Adapun menurut budayawan Mandar, Suradi Yasil, perusakan Masjid Abadan, Lambanang, bisa dikatakan bencana nasional.
"Peristiwa ini tragedi luar biasa atau bencana nasional. Masjid itu adalah bukti sejarah masuknya Islam di Nusantara. Ketika itu dirusak, yang terlibat harus bertanggung jawab. Harus ada penegakan hukum," ucap dia.
Bangunan Cagar Budaya
Menurut Suradi, keberadaan masjid tertua Abadan itu jelas dilindungi undang-undang, selain itu juga menjadi bagian tidak terpisahkan dari sejarah Tanah Mandar itu sendiri.
"Sebab kita saat ini, orang Mandar, bisa dikatakan semuanya memeluk Islam," ujar Suradi.
Masjid Abadan, Suradi menegaskan, adalah cagar budaya untuk tujuan pelestariannya, yang dilakukan bukanlah mengganti dengan bangunan baru, tapi semacam restorasi. Yakni, memperbaiki bagian-bagian yang rusak dengan tetap mempertahankan bagian-bagian yang menjadi unsur masa lalunya.

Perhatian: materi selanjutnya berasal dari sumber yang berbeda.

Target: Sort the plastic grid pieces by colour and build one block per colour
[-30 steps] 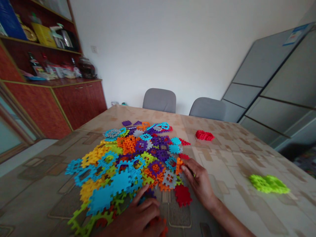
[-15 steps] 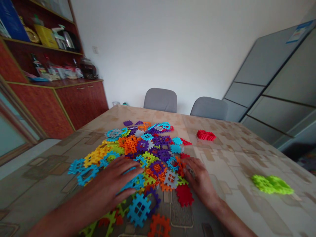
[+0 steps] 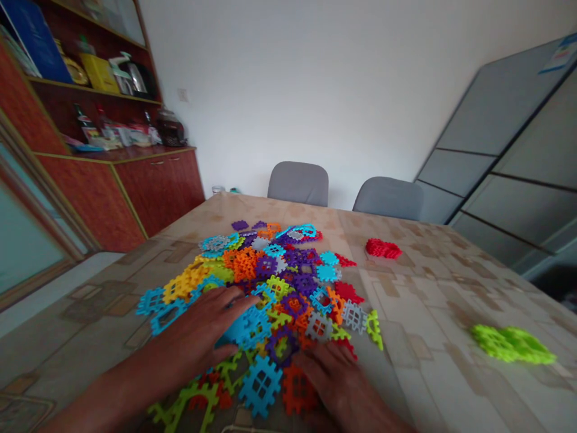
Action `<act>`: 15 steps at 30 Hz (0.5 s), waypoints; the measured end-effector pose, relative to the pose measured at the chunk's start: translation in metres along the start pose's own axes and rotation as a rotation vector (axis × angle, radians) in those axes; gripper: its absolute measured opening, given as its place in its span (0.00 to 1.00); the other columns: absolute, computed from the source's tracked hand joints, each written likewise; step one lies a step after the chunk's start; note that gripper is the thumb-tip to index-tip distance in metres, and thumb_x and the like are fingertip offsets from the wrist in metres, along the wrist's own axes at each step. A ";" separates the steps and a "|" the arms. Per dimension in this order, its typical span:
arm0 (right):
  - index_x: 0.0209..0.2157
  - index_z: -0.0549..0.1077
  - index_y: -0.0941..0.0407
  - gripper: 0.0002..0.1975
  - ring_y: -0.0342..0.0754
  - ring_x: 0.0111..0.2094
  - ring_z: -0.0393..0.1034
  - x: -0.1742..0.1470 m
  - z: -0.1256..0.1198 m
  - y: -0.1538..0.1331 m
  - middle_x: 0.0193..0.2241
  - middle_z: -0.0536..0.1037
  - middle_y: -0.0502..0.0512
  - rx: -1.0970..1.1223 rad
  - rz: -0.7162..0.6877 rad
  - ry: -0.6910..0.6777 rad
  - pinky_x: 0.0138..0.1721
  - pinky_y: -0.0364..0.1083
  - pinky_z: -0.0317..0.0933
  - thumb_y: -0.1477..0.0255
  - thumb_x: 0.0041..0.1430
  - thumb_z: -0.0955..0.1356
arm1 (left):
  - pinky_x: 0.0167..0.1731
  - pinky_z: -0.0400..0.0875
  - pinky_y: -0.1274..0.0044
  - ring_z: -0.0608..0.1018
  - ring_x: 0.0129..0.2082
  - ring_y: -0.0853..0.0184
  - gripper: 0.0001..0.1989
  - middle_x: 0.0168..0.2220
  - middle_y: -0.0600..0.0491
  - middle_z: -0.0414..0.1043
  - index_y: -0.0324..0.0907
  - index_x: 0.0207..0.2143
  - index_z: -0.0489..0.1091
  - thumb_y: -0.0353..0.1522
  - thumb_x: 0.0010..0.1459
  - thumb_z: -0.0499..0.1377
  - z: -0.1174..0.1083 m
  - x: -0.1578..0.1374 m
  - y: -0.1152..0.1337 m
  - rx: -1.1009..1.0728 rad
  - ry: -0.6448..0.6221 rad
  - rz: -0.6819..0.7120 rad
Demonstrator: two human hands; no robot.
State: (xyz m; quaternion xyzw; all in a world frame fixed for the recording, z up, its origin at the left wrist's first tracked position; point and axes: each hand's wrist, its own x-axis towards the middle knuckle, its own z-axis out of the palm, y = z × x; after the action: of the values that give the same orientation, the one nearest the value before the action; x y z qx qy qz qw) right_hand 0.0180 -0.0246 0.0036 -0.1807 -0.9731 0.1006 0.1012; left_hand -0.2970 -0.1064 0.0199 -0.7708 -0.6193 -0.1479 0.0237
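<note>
A heap of toothed plastic building pieces in many colours covers the middle of the table. My left hand (image 3: 211, 322) lies on its left side, fingers stretched over blue pieces (image 3: 252, 328), thumb apart. Whether it grips one of them is hidden. At the near edge, my right hand (image 3: 336, 379) rests palm down with fingers spread, touching an orange-red window piece (image 3: 295, 390). Beside that piece is a blue window piece (image 3: 261, 385). A purple piece (image 3: 282, 346) and a grey window piece (image 3: 318, 325) lie just beyond my right fingers. Red shows partly from under that hand.
On the right of the patterned table (image 3: 428, 313) lie a stack of lime-green pieces (image 3: 514, 344) and a stack of red pieces (image 3: 383, 248). Two grey chairs (image 3: 298, 183) stand behind the far edge. A wooden cabinet (image 3: 153, 192) is at the left, a grey wardrobe (image 3: 469, 132) at the right.
My right hand has moved from the heap's right side toward me, onto the near pieces. A grey piece and a lime-green piece now show on the right. My left hand stays over the blue pieces.
</note>
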 end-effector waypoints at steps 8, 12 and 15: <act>0.60 0.68 0.54 0.28 0.59 0.54 0.69 0.010 -0.030 -0.011 0.55 0.75 0.60 0.110 0.098 0.012 0.56 0.56 0.64 0.73 0.59 0.72 | 0.64 0.62 0.64 0.67 0.66 0.55 0.39 0.68 0.54 0.61 0.59 0.69 0.54 0.27 0.59 0.61 -0.026 0.014 0.004 -0.241 -0.045 -0.068; 0.65 0.61 0.56 0.42 0.61 0.48 0.72 0.023 -0.006 -0.020 0.52 0.76 0.64 0.056 -0.047 0.052 0.49 0.56 0.67 0.57 0.53 0.76 | 0.63 0.62 0.65 0.70 0.63 0.56 0.39 0.65 0.54 0.66 0.57 0.68 0.55 0.29 0.57 0.63 -0.039 0.021 0.006 -0.394 0.004 -0.141; 0.67 0.58 0.60 0.51 0.61 0.43 0.73 0.034 0.021 -0.027 0.47 0.78 0.66 -0.029 -0.103 0.152 0.44 0.57 0.68 0.51 0.49 0.76 | 0.60 0.66 0.66 0.73 0.59 0.56 0.40 0.61 0.53 0.70 0.57 0.68 0.55 0.32 0.56 0.65 -0.044 0.022 0.011 -0.474 0.052 -0.149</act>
State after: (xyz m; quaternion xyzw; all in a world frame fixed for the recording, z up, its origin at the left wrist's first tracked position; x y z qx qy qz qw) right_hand -0.0269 -0.0396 -0.0050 -0.1388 -0.9720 0.0671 0.1774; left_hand -0.2910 -0.0981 0.0686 -0.7031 -0.6215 -0.3101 -0.1526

"Proses restorasi pun tidak sembarangan harus melibatkan ahli arkeologi. Sebab, merekalah yang berhak secara keilmuan untuk menentukan mana bagian yang bisa dibongkar atau diganti maupun desain yang akan digunakan," kata dia.
"Sebaliknya yang terjadi pada Masjid Abadan, sama sekali tak melibatkan pihak arkeologi. Sekali lagi, ini ironi luar biasa, memalukan. Bencana. Harus ada yang bertanggung jawab atas persoalan ini," budayawan Mandar itu memungkasi.